Down the river channel and​ around to the rocks!
I need to make reservations. Send me dates...


----------



## swamp hunter (Mar 25, 2017)

Is that Carpet on a Bay Boat !
Wow, I could ruin that in one morning with my cast net...


----------



## 1eyefishing (Mar 25, 2017)

swamp hunter said:


> Is that Carpet on a Bay Boat !
> Wow, I could ruin that in one morning with my cast net...



It is soft rubberized material. Can't get a hook caught in it, very soft on the feet and doesn't heat up in the hot sun.. Cleans up easily with a brush, awesome stuff. Unique to G3, not a bay boat but when it grows up it wants to be... it's my flatsbaycreekmarshoysterbarshallowwaterriver alumnumtunnelhullboat. It has withstood quite a few cast net loads dumped right where that picture was taken plus muddy red clay boots from it hauling me to and from some good turkey hunting grounds..


----------



## Browning Slayer (Mar 27, 2017)

1eyefishing said:


> It is soft rubberized material. Can't get a hook caught in it, very soft on the feet and doesn't heat up in the hot sun.. Cleans up easily with a brush, awesome stuff. Unique to G3, not a bay boat but when it grows up it wants to be... it's my flatsbaycreekmarshoysterbarshallowwaterriver alumnumtunnelhullboat. It has withstood quite a few cast net loads dumped right where that picture was taken plus muddy red clay boots from it hauling me to and from some good turkey hunting grounds..

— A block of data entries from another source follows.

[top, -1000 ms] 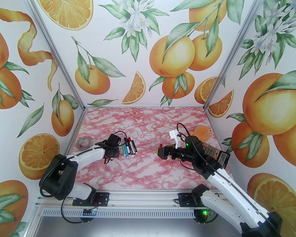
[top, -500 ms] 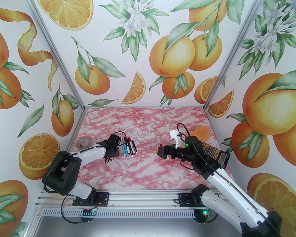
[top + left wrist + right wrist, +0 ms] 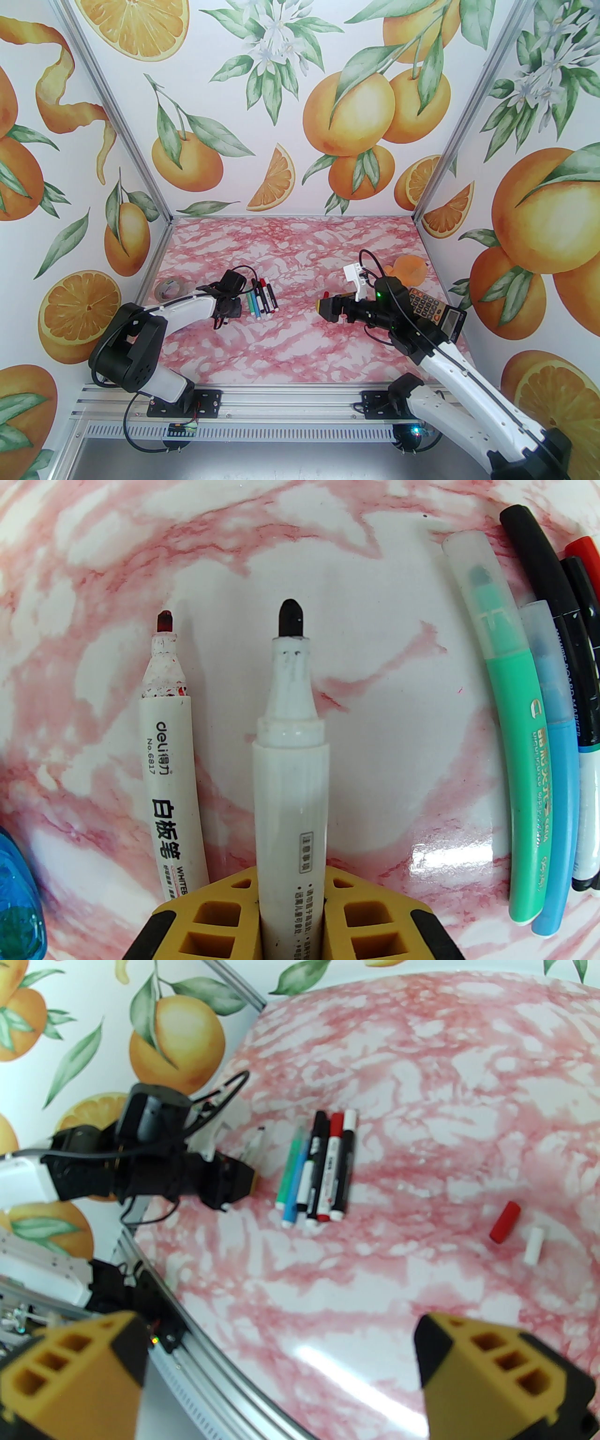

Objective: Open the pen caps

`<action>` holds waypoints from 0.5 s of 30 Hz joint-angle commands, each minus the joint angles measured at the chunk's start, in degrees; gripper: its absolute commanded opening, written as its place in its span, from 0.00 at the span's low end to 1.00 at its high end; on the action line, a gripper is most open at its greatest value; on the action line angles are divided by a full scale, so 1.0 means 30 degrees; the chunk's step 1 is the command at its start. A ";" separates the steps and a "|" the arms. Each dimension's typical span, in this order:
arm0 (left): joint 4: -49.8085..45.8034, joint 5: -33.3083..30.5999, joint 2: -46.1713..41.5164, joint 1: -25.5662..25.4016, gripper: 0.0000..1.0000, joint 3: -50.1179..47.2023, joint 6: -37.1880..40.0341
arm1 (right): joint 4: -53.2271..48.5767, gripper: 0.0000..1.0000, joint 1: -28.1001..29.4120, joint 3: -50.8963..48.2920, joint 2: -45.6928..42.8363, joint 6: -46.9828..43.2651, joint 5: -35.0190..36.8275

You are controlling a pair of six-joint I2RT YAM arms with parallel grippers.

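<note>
Left arm: folded at the near left corner, white forearm stretched low toward the right over the pink marbled table [image 3: 300, 347].
Left claw [image 3: 290, 883]: yellow pads pressed on both sides of a white whiteboard marker with bare black tip [image 3: 290, 742], gripping its barrel; tip pointing straight away from the wrist.
Beside the claw: second white marker with bare red tip [image 3: 171, 752], flat on the table, just beside the held marker and nearly parallel, not touching it.
Capped pens: row of slim pens [image 3: 262, 301] just right of the claw, side by side; green one [image 3: 506, 705] and blue one [image 3: 555, 770] nearest, each under a clear cap, then black and red ones.
Loose caps: short red plastic cap [image 3: 505, 1228] and short white plastic cap [image 3: 536, 1245] on the table, near each other, well apart from the row, on the side of the right arm.
Right arm: rising from the near right corner, bent at the wrist, pointed to the left above the table.
Right claw [image 3: 279, 1335]: jaws wide apart, nothing between them.
</note>
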 commanded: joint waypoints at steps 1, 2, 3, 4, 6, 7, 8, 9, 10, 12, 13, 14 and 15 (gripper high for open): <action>0.0538 -0.0265 0.0578 0.0144 0.24 0.0321 0.0048 | -0.0052 1.00 0.0134 -0.0160 -0.0166 -0.0134 0.0465; 0.0537 -0.0265 0.0564 0.0133 0.25 0.0355 0.0048 | -0.0115 1.00 0.0146 -0.0112 -0.0135 -0.0206 0.0505; 0.0537 -0.0265 0.0540 0.0144 0.26 0.0338 0.0071 | -0.0165 1.00 0.0123 -0.0083 -0.0120 -0.0237 0.0537; 0.0515 -0.0265 0.0537 0.0135 0.28 0.0384 0.0078 | -0.0187 1.00 0.0122 -0.0053 -0.0095 -0.0259 0.0568; 0.0479 -0.0265 0.0483 0.0175 0.29 0.0395 0.0077 | -0.0179 1.00 0.0143 0.0017 -0.0049 -0.0299 0.0603; 0.0438 -0.0237 0.0426 0.0159 0.30 0.0448 0.0075 | -0.0179 1.00 0.0148 0.0029 -0.0030 -0.0282 0.0590; 0.0373 -0.0181 0.0349 0.0133 0.30 0.0478 0.0068 | -0.0151 1.00 0.0131 0.0011 -0.0024 -0.0282 0.0590; 0.0283 -0.0080 0.0234 0.0150 0.31 0.0532 0.0049 | -0.0150 1.00 0.0147 0.0006 -0.0007 -0.0290 0.0589; 0.0190 0.0101 0.0044 0.0132 0.32 0.0598 0.0022 | -0.0124 1.00 0.0136 0.0012 0.0011 -0.0300 0.0573; -0.0020 0.0467 -0.0498 0.0075 0.34 0.0730 -0.0012 | -0.0164 1.00 0.0130 0.0010 0.0009 -0.0328 0.0561; -0.0249 0.0644 -0.0787 -0.0002 0.34 0.0868 -0.0065 | -0.0177 1.00 0.0142 -0.0008 -0.0030 -0.0340 0.0562; -0.0469 0.0768 -0.1043 -0.0089 0.35 0.0983 -0.0167 | -0.0180 1.00 0.0140 -0.0022 -0.0044 -0.0342 0.0551; -0.0718 0.0980 -0.1335 -0.0155 0.35 0.1108 -0.0291 | -0.0204 1.00 0.0146 -0.0023 -0.0053 -0.0370 0.0540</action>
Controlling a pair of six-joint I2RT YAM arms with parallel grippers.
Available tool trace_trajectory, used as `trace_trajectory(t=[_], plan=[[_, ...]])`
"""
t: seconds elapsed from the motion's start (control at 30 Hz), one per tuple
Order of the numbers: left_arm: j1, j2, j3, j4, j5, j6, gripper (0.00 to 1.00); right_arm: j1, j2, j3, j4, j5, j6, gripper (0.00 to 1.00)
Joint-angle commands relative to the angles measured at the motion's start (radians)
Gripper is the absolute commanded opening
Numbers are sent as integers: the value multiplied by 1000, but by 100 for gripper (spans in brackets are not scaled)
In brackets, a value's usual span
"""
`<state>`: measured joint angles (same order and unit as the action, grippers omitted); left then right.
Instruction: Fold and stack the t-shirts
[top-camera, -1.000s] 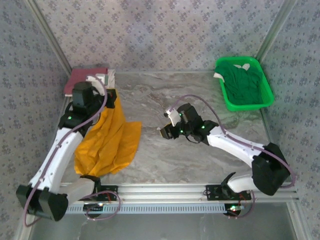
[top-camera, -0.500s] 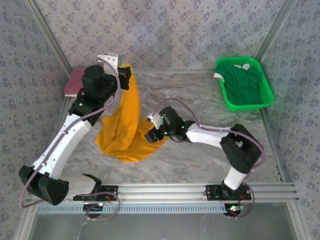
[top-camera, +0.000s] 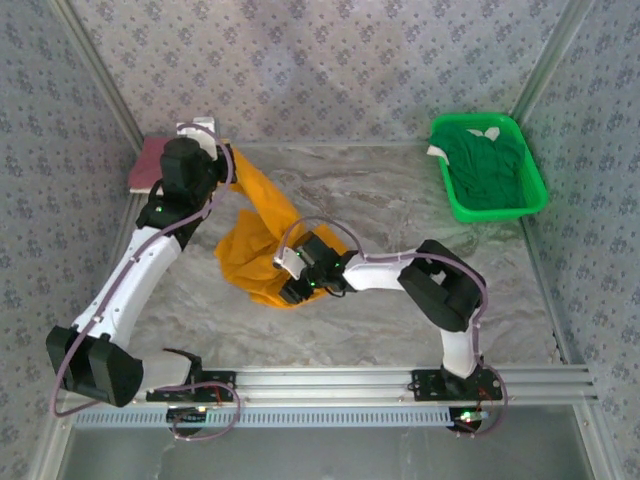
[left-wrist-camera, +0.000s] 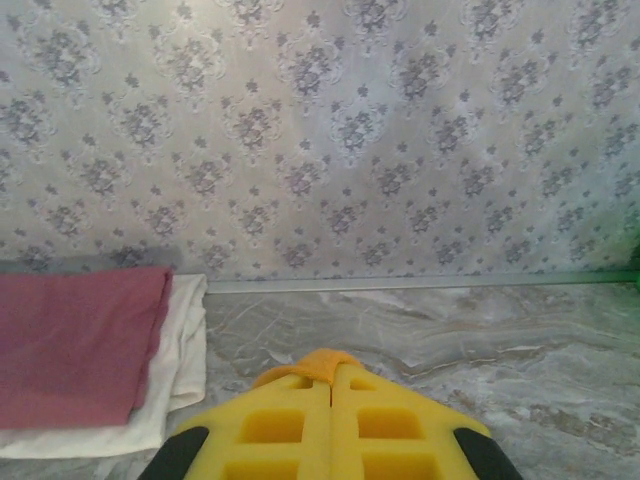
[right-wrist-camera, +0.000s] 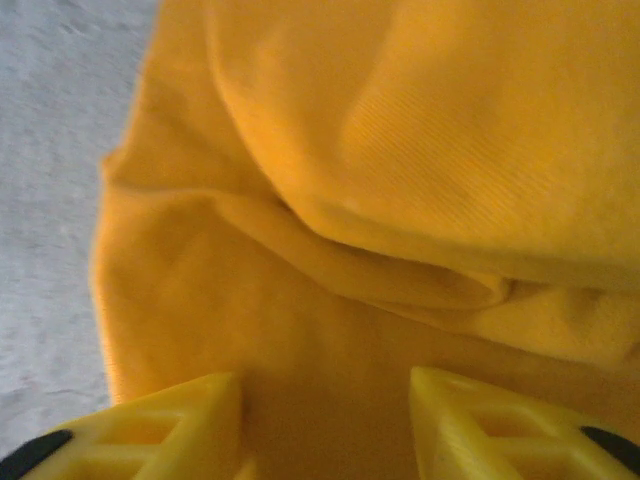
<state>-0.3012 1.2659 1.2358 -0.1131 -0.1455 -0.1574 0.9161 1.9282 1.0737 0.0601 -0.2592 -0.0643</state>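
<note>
- orange shirt (top-camera: 258, 250) runs from the left claw (left-wrist-camera: 330, 372), whose fingers are pressed together on a fold of it, down to a heap under the right claw (right-wrist-camera: 325, 395)
- right claw is spread; cloth lies between its fingers
- red shirt (left-wrist-camera: 75, 340) lies on a white shirt (left-wrist-camera: 180, 350), left of the left claw
- green shirt (top-camera: 490, 165) fills the basket (top-camera: 495, 212), well right of the right claw

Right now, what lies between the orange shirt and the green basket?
Bare marble table lies between the shirt and the basket, seen in the top view.
</note>
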Motion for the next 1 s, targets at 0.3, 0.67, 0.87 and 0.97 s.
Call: trace_trajectory(t=[0.3, 0.67, 0.87, 0.97], plan=[[63, -165, -31, -91, -130, 11, 0, -191, 28, 85, -186, 223, 157, 29], [62, -235, -19, -194, 46, -21, 0, -530, 2, 208, -376, 251, 231, 28], [59, -227, -82, -187, 50, -54, 0, -560, -92, 251, -410, 212, 189, 29], [59, -218, -93, -193, 47, -65, 0, -510, -238, 154, -315, 67, 218, 32]])
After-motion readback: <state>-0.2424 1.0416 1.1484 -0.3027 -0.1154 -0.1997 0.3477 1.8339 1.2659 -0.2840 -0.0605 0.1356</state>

It's a crappy boat.. I think you should just give it to me.. I've got mud on it more than once just dealing with the low water in Lanier..


----------



## 1eyefishing (Apr 3, 2017)

Ttt-
The countdown is winding down... 
Still wondering if there will be in a GONers in Apalachicola or on St. George Island that week?
I have three guys and two boats. So we will probably leave one in the water at the lodge for working the river mouths in the top of the bay, especially on windy days. We will leave my boat on the trailer for hauling to St. George Island, Indian pass, or St. Joe Bay depending on wind conditions. We may be able to break our team up one day and have an extra seat or two.
There are too many fishing options to cover in only seven days, so we might stay an extra day or three ( again depending on the wind).
The Hit List will include the regulars: redfish, trout, and flounder. Plus tripletail (if they are there this early) and pompano and possibly cobia if we can make it out front, especially around the point of St. Joe peninsula.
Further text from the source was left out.